Разумеется, она умела управляться с ними, знала, как укротить всю эту энергию, как, раз уж пошла такая пьянка, попытаться извлечь из этого удовольствие. Но желанный миг наставал, лишь когда она застывала в неподвижности, не имитируя безумной страсти. Так у нее было и с отцом. От него пахло прокисшим пивом, его похожие на сардельки пальцы елозили по ее телу. Затем он взгромождался на нее всей своей тяжестью, а она, в ожидании, пока все закончится, пересчитывала набухшие жилки у него на носу.
Но, конечно, не все мужчины таковы. И уж наверняка не таков Элио. Люсинда физически чувствовала на себе его взгляд, чего у нее не случалось с Карлом. Вот уж кто не ведает никаких сомнений!

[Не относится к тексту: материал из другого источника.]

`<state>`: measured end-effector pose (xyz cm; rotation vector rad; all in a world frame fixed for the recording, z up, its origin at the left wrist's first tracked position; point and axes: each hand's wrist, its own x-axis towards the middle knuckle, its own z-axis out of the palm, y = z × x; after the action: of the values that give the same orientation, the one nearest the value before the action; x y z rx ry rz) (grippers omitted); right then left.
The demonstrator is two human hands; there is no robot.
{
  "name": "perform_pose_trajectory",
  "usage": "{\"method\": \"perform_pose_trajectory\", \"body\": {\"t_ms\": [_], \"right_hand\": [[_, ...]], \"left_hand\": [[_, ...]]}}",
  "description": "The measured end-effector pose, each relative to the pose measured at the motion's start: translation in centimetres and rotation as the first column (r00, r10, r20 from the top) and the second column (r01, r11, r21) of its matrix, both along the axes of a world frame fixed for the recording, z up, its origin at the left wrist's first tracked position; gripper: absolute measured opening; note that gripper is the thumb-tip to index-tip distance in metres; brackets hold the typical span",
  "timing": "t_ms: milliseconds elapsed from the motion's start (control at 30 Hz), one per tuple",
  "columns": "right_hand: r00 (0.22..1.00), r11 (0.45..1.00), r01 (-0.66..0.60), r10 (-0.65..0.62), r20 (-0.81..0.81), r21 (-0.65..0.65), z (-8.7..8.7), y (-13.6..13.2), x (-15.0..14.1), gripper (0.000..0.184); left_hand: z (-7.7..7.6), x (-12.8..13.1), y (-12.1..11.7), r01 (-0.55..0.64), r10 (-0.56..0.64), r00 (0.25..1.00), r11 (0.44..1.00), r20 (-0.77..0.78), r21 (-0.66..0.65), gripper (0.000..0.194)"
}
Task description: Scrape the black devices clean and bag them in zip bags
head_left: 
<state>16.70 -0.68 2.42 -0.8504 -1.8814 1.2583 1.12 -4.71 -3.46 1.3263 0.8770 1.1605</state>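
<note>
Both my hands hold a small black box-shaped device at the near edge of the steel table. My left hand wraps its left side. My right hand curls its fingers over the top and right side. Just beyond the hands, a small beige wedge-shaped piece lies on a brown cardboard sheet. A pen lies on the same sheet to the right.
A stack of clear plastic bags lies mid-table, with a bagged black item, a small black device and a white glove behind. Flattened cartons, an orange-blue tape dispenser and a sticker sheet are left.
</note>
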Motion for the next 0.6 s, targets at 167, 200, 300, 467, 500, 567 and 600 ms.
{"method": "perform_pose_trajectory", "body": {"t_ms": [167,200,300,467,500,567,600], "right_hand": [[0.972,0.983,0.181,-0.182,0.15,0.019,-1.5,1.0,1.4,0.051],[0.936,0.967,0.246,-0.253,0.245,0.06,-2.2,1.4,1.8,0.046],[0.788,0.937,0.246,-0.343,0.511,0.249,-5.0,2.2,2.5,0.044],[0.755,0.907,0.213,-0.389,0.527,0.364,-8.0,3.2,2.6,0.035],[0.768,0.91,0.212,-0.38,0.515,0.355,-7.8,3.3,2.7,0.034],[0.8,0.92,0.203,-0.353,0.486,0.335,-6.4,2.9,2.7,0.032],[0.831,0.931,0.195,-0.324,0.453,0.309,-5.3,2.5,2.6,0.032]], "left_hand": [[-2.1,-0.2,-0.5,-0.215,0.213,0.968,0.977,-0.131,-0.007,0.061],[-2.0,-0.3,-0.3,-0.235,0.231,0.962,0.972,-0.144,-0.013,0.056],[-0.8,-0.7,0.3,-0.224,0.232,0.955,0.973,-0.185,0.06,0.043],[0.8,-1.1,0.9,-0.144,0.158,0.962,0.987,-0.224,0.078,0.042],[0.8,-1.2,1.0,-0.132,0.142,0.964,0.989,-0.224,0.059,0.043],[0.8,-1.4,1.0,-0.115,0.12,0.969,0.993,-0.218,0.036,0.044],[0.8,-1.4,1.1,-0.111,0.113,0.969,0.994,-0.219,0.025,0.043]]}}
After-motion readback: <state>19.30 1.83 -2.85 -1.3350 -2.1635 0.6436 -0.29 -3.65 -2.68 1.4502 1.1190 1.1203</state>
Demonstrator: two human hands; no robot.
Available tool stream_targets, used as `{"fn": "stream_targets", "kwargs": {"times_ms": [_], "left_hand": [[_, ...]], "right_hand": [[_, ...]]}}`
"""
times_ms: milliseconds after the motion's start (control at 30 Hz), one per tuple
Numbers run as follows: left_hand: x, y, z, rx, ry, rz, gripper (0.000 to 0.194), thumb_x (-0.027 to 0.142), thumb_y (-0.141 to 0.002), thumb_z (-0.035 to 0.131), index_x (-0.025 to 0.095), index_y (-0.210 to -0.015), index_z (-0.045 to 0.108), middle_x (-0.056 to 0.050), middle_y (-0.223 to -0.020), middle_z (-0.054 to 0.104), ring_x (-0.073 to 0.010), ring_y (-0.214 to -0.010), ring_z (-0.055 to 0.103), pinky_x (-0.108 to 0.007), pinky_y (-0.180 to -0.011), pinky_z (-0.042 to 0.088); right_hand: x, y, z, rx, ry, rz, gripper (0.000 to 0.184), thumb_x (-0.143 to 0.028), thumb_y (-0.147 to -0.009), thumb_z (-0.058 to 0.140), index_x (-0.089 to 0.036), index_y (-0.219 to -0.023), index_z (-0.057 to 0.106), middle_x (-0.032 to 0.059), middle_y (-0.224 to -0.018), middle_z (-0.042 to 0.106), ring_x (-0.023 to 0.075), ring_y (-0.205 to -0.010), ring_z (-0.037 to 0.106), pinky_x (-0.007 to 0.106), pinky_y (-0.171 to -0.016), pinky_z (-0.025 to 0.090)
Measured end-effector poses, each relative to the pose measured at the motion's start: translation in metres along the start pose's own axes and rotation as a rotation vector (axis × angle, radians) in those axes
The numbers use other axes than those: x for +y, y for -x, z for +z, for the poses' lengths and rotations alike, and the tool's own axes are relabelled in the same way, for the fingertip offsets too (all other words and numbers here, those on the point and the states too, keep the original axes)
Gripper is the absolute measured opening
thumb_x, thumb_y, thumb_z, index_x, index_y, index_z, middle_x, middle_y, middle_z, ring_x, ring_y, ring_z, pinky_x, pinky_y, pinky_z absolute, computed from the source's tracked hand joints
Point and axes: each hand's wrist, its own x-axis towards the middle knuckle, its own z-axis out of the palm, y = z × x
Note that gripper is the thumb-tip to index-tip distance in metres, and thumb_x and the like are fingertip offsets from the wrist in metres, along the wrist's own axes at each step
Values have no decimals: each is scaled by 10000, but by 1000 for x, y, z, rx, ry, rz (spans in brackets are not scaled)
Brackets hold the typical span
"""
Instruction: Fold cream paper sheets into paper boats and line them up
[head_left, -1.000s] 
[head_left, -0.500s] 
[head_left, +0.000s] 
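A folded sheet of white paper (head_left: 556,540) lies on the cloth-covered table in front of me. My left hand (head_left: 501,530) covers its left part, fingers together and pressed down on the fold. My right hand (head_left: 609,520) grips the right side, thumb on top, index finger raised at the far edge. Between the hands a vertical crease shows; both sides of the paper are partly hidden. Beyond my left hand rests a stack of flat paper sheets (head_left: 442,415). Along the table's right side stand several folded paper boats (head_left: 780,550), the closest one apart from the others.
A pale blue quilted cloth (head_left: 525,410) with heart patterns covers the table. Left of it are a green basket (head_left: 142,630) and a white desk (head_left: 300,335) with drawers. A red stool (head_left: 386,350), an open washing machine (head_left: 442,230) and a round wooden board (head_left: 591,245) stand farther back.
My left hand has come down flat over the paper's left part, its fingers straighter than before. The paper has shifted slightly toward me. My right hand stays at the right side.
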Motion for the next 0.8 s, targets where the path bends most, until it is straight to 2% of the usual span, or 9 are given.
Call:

По крайней мере, тех, которые могли бы заставить терзаться угрызениями совести ее самое. И вся эта история с королевским лимузином соединит их; она с самого начала не воспринимала Элио в отдельности от его машины, думала ли она о накатывающих волнах страсти или о нежных ласках на зеленом лугу. Как хорошо припасть к этой поросшей темными волосами римлянина груди, запустить в них пальцы… Но она не могла и помыслить о таком, осознавая, как будет страдать Карл. Несчастный Карл.
Нет, лучше представить себе что-нибудь другое, причем совершенно невообразимое. Ночь с Адольфом Гитлером! О Господи, интересно, на что он похож в голом виде? Люсинда невольно содрогнулась. Но в то же время не стала от себя скрывать, что в нем чувствуется порода. Она с самого начала ощутила это. От него исходила такая диковинная энергия, что у Люсинды возникло желание надеть повязку на глаза — то ли себе, то ли ему.
Отец однажды рассказал ей одну историю — в те дни, когда она еще сидела у него на коленях. Историю Гензеля и Гретель. И Люсинда пришла в ужас. Эту несчастную старуху сварили заживо! Глаза Гитлера заставили ее вспомнить об этой истории. Они были как два глазка, за которыми бушевало печное пламя.
Но тут сыграла свою партию Гели; это была роль кокетливой простушки, и Люсинда подумала, что, возможно, сперва ошиблась, что на смену страшной сказке должна прийти самая банальная любовная история. Что Адольф всего лишь очередной кобелина, которому нравится вилять хвостом. О Господи, но как Гели может — пусть даже и невинно — флиртовать с человеком, у которого такие бледные безволосые ноги! Хотя колени, пожалуй, неплохи.
От Люсинды не ускользнуло, сколь внимательно Анжела смотрит вслед удаляющимся Гитлеру и Гессу. Нечто в Анжеле, в том, как она хлопотала с подносом, напомнило Люсинде собственную мать. Те же покатые плечи, те же глубокие складки в углах рта, появляющиеся после того, как она узнавала об очередной отцовской глупости. Люсинда, сама того не желая, вызвалась помочь Анжеле, вызвалась разделить с нею ее бремя.